Start of RECORDS TO USE

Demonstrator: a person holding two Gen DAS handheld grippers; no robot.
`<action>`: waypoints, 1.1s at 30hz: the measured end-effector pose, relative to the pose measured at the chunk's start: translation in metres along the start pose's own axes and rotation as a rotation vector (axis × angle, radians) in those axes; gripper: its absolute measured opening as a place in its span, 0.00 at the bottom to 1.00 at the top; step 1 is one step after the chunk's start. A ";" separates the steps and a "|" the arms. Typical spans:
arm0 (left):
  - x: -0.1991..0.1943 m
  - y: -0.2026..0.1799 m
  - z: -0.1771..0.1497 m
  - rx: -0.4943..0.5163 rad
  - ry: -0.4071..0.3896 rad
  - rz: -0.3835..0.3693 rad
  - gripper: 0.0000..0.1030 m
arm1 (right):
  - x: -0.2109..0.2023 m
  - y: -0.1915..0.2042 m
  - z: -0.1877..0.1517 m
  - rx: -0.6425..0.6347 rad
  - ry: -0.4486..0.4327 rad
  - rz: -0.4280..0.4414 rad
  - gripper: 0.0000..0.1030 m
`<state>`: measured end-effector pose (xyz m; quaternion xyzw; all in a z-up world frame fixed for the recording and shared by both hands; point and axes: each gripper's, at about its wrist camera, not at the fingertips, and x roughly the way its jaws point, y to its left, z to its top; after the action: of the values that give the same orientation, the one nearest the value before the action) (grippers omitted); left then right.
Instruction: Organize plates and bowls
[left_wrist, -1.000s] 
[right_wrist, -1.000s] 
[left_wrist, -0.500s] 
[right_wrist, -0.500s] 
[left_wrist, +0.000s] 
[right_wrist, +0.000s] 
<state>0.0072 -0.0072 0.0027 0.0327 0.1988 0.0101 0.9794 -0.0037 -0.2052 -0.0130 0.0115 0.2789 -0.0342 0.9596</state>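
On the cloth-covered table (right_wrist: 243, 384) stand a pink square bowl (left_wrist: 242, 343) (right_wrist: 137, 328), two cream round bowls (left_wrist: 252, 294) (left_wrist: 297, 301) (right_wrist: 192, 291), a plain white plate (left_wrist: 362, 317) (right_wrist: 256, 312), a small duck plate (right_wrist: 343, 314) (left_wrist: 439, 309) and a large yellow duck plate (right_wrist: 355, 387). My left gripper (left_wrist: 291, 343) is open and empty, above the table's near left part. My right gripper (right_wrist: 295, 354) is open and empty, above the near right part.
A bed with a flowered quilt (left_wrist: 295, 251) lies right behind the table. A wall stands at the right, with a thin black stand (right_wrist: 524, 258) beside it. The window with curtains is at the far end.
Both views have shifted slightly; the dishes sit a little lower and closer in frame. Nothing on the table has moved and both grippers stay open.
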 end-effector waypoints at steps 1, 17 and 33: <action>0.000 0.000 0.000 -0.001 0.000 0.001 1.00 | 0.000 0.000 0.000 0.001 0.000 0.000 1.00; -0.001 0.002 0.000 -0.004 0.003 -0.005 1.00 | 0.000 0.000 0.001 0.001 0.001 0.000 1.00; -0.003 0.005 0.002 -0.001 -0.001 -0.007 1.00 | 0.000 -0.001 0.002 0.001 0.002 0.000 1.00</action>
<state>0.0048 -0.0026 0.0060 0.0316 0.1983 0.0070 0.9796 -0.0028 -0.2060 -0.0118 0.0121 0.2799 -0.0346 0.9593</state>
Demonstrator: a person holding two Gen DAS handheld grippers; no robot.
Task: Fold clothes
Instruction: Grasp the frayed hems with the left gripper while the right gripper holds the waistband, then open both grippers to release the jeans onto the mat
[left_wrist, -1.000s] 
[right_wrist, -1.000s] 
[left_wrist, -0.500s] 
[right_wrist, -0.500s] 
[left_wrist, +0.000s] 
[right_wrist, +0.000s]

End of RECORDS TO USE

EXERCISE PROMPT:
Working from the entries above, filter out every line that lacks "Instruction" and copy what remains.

SOLVED PROBLEM:
Instruction: Organize plates and bowls
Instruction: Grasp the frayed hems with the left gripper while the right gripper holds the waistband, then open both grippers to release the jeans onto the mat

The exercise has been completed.